*ACTIVITY:*
Output each line of the listing that follows, with every character kept as it is.

** Opening PROVIDED DATA block **

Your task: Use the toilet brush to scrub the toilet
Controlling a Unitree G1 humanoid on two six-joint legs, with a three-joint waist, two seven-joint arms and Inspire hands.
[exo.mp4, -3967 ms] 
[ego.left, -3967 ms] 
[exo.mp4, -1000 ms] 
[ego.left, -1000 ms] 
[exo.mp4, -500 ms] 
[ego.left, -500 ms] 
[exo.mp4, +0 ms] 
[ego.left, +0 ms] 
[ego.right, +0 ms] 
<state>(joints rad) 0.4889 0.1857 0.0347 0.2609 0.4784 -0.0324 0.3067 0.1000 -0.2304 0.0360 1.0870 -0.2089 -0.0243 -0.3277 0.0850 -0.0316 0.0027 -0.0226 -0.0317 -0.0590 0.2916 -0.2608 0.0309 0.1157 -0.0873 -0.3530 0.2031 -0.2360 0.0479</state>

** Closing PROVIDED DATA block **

*YOUR SOLUTION:*
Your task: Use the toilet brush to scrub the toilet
Controlling a Unitree G1 humanoid on two six-joint legs, with a three-joint waist, two seven-joint arms and Inspire hands.
[exo.mp4, -3967 ms] 
[ego.left, -3967 ms] 
[exo.mp4, -1000 ms] 
[ego.left, -1000 ms] 
[exo.mp4, -500 ms] 
[ego.left, -500 ms] 
[exo.mp4, +0 ms] 
[ego.left, +0 ms] 
[ego.right, +0 ms] 
<state>(joints rad) 0.4889 0.1857 0.0347 0.2609 0.4784 -0.0324 0.3067 0.1000 -0.2304 0.0360 1.0870 -0.2089 -0.0243 -0.3277 0.0850 -0.0316 0.0027 -0.0226 -0.0317 -0.0590 0.2916 -0.2608 0.0309 0.1157 -0.0873 -0.3530 0.2031 -0.2360 0.0479</state>

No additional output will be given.